Did you know more than half of the energy used in your home is accounted for heating and cooling expenses alone? The annual cost for the average American to heat and cool their home is consistently high, depending on various factors, such as type of HVAC equipment, as well as the size and quality of the dwelling. Your geographical location can also play a big part as well. The cost to heat and cool a standard one-bedroom condominium differs dramatically than that from a five bedroom home. The same comparison applies to the price of providing heating and cooling in northern states versus those located in the south.
Average Heating Costs
Heating costs have climbed to a record high in recent years, with oil burning appliances accounting for a majority of the costs. According to the New York Times, in 2012 the average American household heating their home by oil spent almost $2,500. That’s a big difference compared to the national annual average of $1,300 spent on homes heated with electricity, and just under $1,000 on homes heated with gas.
Average Cooling Costs
Today, over two-thirds of homes nationwide contain central air conditioning, including almost all of new housing structures. According to the Energy Information Administration (EIA), American homeowners spend more than twice as much money on heating than on cooling their homes.

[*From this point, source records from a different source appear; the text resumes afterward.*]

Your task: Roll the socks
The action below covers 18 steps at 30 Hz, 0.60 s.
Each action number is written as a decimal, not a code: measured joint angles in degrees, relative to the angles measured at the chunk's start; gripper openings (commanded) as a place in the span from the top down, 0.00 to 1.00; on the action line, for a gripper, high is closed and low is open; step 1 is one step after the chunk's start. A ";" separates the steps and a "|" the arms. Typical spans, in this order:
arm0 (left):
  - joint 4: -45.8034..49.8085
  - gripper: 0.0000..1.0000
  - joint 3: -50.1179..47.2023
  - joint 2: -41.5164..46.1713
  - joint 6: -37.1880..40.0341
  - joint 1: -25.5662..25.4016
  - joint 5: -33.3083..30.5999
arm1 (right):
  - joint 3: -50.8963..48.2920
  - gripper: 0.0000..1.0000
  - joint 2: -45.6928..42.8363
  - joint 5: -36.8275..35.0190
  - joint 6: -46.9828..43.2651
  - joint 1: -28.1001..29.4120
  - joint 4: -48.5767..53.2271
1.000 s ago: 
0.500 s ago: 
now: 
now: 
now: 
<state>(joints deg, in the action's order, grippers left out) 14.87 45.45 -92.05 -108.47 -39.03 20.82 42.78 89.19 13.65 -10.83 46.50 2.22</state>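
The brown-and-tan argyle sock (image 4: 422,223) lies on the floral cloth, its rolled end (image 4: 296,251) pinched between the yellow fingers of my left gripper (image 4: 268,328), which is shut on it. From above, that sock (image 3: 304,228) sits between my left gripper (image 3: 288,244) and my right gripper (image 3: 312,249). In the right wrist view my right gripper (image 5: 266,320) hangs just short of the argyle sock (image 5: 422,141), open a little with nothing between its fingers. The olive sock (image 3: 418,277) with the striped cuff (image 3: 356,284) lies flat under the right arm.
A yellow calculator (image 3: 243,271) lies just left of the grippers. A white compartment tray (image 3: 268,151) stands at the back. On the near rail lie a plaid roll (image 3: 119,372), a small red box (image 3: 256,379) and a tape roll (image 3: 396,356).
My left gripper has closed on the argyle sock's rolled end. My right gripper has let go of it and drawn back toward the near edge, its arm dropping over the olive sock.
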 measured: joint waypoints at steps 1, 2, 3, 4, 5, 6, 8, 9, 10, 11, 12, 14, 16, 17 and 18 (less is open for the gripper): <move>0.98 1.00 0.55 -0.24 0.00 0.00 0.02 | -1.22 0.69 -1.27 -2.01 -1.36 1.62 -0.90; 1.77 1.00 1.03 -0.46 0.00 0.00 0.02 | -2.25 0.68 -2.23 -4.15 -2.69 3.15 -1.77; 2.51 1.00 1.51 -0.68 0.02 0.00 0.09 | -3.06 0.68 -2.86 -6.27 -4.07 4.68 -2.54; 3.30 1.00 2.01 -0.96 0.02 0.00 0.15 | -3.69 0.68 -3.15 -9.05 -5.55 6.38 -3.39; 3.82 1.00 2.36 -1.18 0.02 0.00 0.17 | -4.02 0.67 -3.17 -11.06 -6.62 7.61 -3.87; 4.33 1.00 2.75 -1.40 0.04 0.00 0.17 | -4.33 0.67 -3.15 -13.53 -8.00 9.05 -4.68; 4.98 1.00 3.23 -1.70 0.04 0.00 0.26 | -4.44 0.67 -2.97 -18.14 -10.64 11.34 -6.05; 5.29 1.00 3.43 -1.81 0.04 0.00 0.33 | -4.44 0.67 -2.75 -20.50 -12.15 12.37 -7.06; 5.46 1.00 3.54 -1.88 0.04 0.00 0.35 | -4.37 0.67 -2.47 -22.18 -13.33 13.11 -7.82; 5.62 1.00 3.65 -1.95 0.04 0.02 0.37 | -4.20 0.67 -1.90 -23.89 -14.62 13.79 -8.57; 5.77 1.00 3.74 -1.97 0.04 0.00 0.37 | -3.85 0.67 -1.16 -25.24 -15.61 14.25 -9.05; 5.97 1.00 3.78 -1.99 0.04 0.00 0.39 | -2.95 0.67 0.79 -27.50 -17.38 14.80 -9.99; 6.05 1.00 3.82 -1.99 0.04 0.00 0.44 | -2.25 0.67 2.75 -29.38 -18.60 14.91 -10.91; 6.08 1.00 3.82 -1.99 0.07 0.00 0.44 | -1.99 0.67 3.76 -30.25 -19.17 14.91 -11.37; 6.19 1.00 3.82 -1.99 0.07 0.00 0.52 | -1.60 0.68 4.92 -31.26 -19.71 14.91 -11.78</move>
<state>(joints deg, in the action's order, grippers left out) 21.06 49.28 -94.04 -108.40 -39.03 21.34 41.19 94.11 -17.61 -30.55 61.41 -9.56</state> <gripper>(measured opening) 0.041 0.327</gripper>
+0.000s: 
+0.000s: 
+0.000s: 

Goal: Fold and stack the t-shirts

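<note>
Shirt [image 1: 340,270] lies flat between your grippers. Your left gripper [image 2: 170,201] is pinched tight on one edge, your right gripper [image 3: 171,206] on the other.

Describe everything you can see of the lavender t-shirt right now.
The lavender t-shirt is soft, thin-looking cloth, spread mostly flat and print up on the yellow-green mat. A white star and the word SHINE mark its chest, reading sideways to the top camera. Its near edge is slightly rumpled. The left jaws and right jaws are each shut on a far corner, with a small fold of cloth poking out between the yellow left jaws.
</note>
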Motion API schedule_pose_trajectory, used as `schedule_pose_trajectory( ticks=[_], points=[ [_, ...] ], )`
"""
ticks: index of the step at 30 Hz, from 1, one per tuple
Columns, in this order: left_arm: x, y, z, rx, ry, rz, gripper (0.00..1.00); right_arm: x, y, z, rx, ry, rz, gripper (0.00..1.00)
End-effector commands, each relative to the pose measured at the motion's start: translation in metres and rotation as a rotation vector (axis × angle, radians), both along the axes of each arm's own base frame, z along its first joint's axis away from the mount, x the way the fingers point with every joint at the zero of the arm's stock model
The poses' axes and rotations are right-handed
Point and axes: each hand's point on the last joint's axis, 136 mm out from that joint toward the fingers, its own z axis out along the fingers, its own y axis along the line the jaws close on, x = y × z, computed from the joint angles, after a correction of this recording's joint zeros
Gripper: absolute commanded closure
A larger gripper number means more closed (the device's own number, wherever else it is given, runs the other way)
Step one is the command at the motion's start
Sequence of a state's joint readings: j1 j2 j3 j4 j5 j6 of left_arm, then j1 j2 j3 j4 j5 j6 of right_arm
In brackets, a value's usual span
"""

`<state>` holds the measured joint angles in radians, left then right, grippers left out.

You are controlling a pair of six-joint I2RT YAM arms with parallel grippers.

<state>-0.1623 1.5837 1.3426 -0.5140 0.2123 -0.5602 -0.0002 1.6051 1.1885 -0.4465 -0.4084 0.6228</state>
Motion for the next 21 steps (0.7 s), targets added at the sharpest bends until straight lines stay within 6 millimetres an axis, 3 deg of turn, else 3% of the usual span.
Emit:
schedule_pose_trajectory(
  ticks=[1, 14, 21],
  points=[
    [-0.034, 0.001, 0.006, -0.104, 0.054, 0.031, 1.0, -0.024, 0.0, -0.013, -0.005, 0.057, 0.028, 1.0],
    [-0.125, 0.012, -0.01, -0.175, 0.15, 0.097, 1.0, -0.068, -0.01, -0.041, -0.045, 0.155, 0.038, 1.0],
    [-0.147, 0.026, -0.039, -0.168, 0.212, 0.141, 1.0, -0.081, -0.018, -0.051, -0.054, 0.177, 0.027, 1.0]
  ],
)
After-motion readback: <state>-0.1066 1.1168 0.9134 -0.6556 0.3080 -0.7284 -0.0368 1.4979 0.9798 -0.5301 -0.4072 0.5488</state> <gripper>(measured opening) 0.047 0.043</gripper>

According a recent Los Angeles Times article, the average American homeowner’s electric bill can run between $6.00-7.00 per day, when their air conditioning system is used the majority of the day with a thermostat set at 72 degrees.
The cost of cooling can fluctuate based on the age and condition of the system, the region, climate, electricity rate of the location, as well as the SEER (Seasonal Energy Efficiency Ratio) and EER (Energy Efficiency Ratio). The higher the SEER and EER rating the more efficient the system will be.